We consider a test statistic $Z = \frac{| \bar{X} - \bar{Y} |}{\sigma} \sqrt{\frac{n}{2}}$, where
$$\bar{X} = \frac{1}{n}\sum_{i=1}^nX_i$$
$$\bar{Y} = \frac{1}{n}\sum_{i=1}^nY_i$$
$$X_i \sim N(\mu_1 , \sigma^2)$$
$$Y_i \sim N(\mu_2 , \sigma^2)$$
We're testing a zero hypothesis that $\mu_1 = \mu_2$ against the alternative that $\mu_1 \neq \mu_2$. I need to find Z's distribution, and since it's supposed to be a z-test, I expect it to be normal.

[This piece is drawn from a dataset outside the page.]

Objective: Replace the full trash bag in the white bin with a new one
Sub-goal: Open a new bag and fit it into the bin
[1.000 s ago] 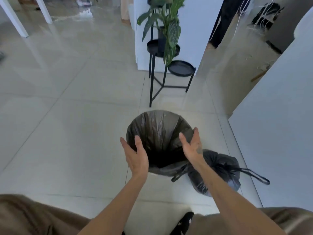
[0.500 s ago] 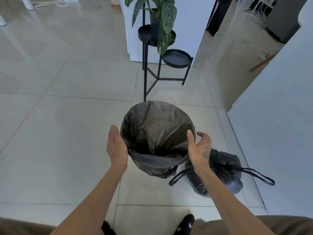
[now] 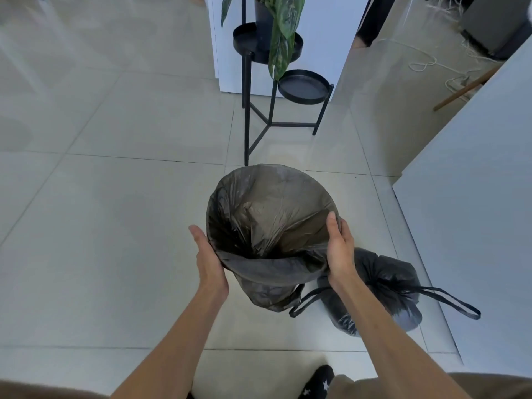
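A new dark grey trash bag (image 3: 273, 214) lines the round bin and folds down over its rim, so the white bin itself is hidden. My left hand (image 3: 210, 260) presses flat against the bag-covered left side of the rim. On the right rim is my right hand (image 3: 341, 251), thumb hooked over the edge. The bin looks tilted toward me between both palms. The full black trash bag (image 3: 385, 286) lies tied on the floor just right of the bin, its drawstring loops (image 3: 454, 300) spread out.
A black metal plant stand (image 3: 259, 122) with a leafy plant (image 3: 283, 33) stands just behind the bin. A white cabinet side (image 3: 475, 226) rises close on the right. Loose cords (image 3: 426, 61) lie on the tiled floor at the back right. My socked foot (image 3: 319, 381) is below.
Both hands have come in from hovering beside the rim to touching it. The right thumb now hooks over the edge, and the bin sits closer and lower in view.
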A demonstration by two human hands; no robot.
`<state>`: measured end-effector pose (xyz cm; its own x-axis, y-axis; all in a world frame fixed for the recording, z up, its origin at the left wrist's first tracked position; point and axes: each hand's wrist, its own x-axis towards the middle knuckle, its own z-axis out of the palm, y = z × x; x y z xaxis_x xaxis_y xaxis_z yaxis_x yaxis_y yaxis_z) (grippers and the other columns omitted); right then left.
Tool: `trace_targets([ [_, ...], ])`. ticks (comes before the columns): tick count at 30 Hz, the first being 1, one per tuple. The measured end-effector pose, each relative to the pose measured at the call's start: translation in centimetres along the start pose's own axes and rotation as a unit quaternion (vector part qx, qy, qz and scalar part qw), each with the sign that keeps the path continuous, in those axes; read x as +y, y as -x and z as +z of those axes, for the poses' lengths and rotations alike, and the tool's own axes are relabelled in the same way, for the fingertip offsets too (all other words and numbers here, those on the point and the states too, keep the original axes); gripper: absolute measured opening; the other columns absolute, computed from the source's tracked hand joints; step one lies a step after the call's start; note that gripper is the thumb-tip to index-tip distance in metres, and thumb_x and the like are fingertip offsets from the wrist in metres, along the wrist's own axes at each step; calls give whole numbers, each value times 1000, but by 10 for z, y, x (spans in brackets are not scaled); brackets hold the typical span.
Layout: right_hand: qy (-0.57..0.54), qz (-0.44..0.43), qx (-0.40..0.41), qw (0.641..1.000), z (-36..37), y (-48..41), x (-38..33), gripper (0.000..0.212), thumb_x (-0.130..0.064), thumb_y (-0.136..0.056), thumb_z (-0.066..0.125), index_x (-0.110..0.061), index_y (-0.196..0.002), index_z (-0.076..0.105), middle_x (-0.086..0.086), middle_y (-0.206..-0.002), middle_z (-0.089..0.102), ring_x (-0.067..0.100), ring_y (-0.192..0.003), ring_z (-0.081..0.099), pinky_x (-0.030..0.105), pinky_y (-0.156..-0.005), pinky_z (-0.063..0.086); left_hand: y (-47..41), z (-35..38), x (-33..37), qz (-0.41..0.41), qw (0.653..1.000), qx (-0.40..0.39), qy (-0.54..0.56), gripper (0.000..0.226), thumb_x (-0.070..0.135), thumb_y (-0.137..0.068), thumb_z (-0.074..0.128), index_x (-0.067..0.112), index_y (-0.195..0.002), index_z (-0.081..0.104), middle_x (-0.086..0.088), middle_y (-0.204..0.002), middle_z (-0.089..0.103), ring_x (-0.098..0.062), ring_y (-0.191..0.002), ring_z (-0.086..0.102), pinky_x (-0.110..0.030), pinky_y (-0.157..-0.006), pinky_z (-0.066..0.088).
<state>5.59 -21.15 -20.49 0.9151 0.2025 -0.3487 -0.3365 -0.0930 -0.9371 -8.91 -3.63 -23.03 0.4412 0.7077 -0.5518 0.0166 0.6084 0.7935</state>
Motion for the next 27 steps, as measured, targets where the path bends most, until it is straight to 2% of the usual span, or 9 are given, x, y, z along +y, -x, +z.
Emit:
trace_targets([
  [3, 30, -1, 21, 999, 2, 4, 2, 14, -49, -96, 56, -40, -107, 61, -17, -110, 68, 1, -101, 65, 30, -98, 49, -9, 1, 3, 2, 999, 17, -34, 74, 89, -80, 31, 35, -72, 80, 16, -82, 78, -12, -93, 67, -33, -81, 50],
  [6, 92, -8, 50, 994, 2, 4, -3, 38, -54, -96, 52, -26, -120, 61, -4, -116, 67, 16, -109, 63, 35, -99, 49, -18, -3, 9, 52, 981, 109, -150, 71, 76, -91, 32, 14, -69, 58, -2, -74, 63, -23, -75, 55, -38, -70, 44],
  [10, 207, -57, 99, 972, -5, 3, -16, 57, -58, -96, 45, -19, -137, 53, 3, -128, 58, 19, -111, 57, 41, -103, 46, -12, -14, 29, 153, 940, 204, -225, 56, 62, -97, 34, 12, -90, 61, -3, -86, 64, -24, -83, 56, -46, -90, 48],
  [14, 368, -49, 84, 925, -15, 2, -26, 66, -60, -97, 41, -14, -143, 47, 15, -123, 65, 35, -114, 61, 46, -98, 48, 4, -7, 37, 186, 928, 136, -293, 67, 78, -84, 47, 24, -120, 61, 3, -82, 65, -10, -80, 63, -38, -82, 51],
  [17, 437, -18, 24, 899, -17, 5, -28, 67, -62, -96, 40, -12, -140, 49, 20, -130, 62, 39, -117, 58, 46, -96, 49, 8, 0, 35, 177, 917, 86, -346, 76, 81, -77, 56, 25, -129, 56, 4, -87, 68, -17, -87, 66, -42, -86, 55],
  [20, 436, 6, -7, 900, -14, 14, -29, 72, -65, -93, 44, -13, -143, 41, 20, -133, 59, 41, -119, 57, 48, -97, 49, 10, 0, 39, 162, 914, 54, -367, 71, 76, -76, 62, 28, -127, 56, 5, -102, 67, -23, -98, 67, -45, -84, 59],
  [22, 438, 26, -14, 899, -13, 20, -27, 78, -66, -90, 49, -15, -146, 30, 20, -134, 58, 42, -118, 58, 49, -94, 51, 10, 0, 43, 152, 910, 46, -382, 74, 76, -75, 63, 29, -130, 52, 2, -106, 68, -23, -85, 70, -43, -67, 63],
  [24, 442, 45, 4, 896, -14, 26, -23, 87, -68, -88, 51, -15, -150, 19, 21, -136, 57, 44, -119, 58, 51, -93, 51, 13, -2, 46, 138, 906, 53, -397, 91, 81, -72, 62, 29, -144, 41, -2, -104, 69, -24, -63, 71, -38, -54, 62],
  [27, 437, 75, 30, 896, -7, 37, -16, 92, -69, -86, 52, -15, -152, 17, 21, -139, 55, 42, -122, 57, 51, -95, 50, 23, -5, 43, 121, 912, 44, -389, 94, 76, -72, 67, 30, -148, 35, -5, -97, 71, -24, -50, 70, -31, -41, 56],
])
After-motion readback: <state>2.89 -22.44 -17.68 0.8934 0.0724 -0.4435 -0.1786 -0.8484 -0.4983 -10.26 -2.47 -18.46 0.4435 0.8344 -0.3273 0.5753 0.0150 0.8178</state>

So, the way I see it, by CLT Z will follow normal distribution N(0,1) for big enough $n$ under zero hypothesis - but I'm not sure that it's actually the answer, since I think it should work for all values of $n$. The cause of my confusion is the absolute value - if we add or substract normal variables, the distribution will stay normal, only changing parameters. However absolute value of a normal variable doesn't have to be normal, and in fact I'm pretty sure that usually isn't.
I see 3 options here:
1) There's something really basic here that I just don't understand. 2) The CLT argument is actually enough explanation and it's supposed to only work for big samples. 3) The assumption of normality of Z is just wrong.
I expect that similar questions happened multiple times already, but for reasons unknown I couldn't find any.
The central limit theorem does not bear upon this, because the random variables you're starting with are already normally distributed. A linear combination of independent normally distributed random variables, in which the coefficients are not random variables but constants, is normally distributed. (You didn't mention independence, but I surmise that you intended that, and should have mentioned it.)
The central limit theorem treats of independent identically distributed random variables with finite variance that are not assumed to be normally distributed.